Abstract
Objective
Rolling element bearings are an essential part of rotating machinery. Sudden bearing failure may lead to catastrophic machine failure. Early bearing fault detection is essential to avoid machine failure. Vibration data received from bearings typically contain impulsive fault information. The characteristics acquired from the vibration signals generated by bearings are primarily used to identify bearing defects. The derived features might not be able to accurately pinpoint the failure’s timing due to background noise in the observed vibration signal. External noise reduction from the vibration signal is essential for extracting important features for effective fault diagnosis. A helpful de-noising method at present is variational mode decomposition (VMD). However, the VMD method alone may not eliminate the noise from the vibration data.
Methods
The present work proposes a methodology for noise reduction combining VMD and an optimized Morlet filter. Initially, the signal is split using the VMD approach into various intrinsic mode functions (IMF), and the most efficient IMF is chosen using the maximum kurtosis criterion.

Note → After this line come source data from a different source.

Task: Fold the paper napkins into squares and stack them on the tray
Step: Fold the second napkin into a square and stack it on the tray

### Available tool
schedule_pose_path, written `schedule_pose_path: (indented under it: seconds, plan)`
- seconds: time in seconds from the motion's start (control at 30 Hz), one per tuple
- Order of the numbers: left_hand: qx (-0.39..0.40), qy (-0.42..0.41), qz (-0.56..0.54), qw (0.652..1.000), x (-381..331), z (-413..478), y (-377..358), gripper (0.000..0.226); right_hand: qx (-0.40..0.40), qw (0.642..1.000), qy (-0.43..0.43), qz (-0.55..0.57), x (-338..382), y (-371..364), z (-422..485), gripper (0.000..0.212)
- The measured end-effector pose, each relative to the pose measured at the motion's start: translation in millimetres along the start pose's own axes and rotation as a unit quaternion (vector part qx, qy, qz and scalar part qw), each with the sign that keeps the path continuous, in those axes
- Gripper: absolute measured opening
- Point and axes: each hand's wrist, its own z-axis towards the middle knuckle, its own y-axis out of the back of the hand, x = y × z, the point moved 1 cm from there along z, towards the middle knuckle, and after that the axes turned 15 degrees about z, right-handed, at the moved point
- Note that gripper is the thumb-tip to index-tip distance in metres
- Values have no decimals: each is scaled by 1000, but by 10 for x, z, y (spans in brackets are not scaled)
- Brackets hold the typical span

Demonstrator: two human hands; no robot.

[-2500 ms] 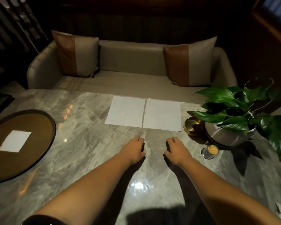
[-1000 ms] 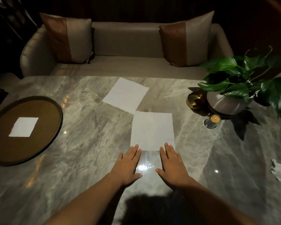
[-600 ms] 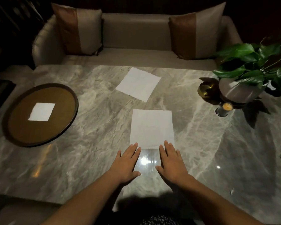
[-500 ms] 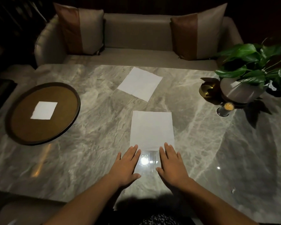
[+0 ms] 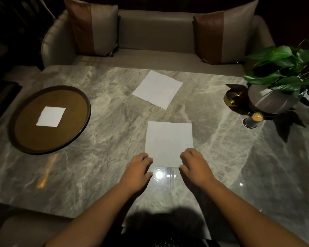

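- Tray (image 5: pixel 82 122), worktop's left: one folded square (image 5: pixel 50 116) at centre, the stack's base.
- Left hand (image 5: pixel 138 169): fingers curled at the near napkin (image 5: pixel 169 142)'s near left corner; grip unclear.
- Right hand (image 5: pixel 194 165): likewise at the right corner, probably to lift that edge.
- Second napkin (image 5: pixel 157 89): behind, skewed, waiting.

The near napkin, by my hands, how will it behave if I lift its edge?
The near napkin looks thin and flat, so probably floppy and very light. On the glossy marble table it may slide. Faint creases suggest it folds easily.
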Motion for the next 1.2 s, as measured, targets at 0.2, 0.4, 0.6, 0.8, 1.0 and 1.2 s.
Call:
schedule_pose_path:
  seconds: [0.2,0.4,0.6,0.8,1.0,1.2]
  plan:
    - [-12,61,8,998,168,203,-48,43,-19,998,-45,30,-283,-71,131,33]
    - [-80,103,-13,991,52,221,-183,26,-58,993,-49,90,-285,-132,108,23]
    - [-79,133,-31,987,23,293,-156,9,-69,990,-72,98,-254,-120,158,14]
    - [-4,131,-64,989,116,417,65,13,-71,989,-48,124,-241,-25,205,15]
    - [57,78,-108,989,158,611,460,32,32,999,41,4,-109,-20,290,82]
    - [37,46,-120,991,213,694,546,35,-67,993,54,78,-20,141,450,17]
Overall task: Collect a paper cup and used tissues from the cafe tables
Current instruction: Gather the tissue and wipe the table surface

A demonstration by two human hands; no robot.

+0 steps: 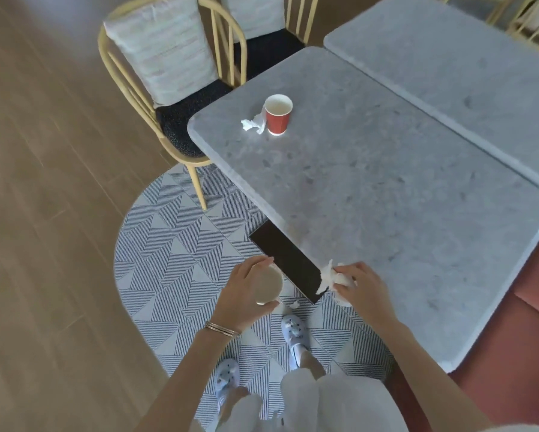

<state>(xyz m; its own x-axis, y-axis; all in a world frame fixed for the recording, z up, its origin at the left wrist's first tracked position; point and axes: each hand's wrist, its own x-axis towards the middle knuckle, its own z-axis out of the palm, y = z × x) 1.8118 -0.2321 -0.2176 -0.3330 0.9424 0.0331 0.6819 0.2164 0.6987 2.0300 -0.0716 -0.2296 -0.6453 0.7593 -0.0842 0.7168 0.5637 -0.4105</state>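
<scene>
A red paper cup (277,115) stands upright on the grey marble table (371,188), near its far left corner. A crumpled white tissue (254,123) lies touching the cup's left side. My left hand (246,294) grips another paper cup (269,285) from above, held over the floor beside the table; its pale inside shows. My right hand (360,286) is closed on a wad of used tissues (332,277) at the table's near left edge. A small white tissue scrap (294,304) lies on the floor by my feet.
Two wooden chairs (168,88) with cushions stand at the table's far left. A second marble table (467,76) adjoins on the right. A red bench (511,353) runs along the near right. The black table base (285,260) sits on a patterned tile patch.
</scene>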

Next, the golden ratio optimization method (GROM) based Morlet wavelet filter is applied to the effective IMF for reducing unwanted noise. The convolutional neural network (CNN) technique is then employed to identify the bearing defects.
Conclusion
The proposed approach is tested upon bearing simulation datasets, bearing experimental datasets, gearbox experimental datasets, and sound datasets to validate its efficiency. The validation of the proposed algorithm using gear and sound datasets indicates its broad applicability.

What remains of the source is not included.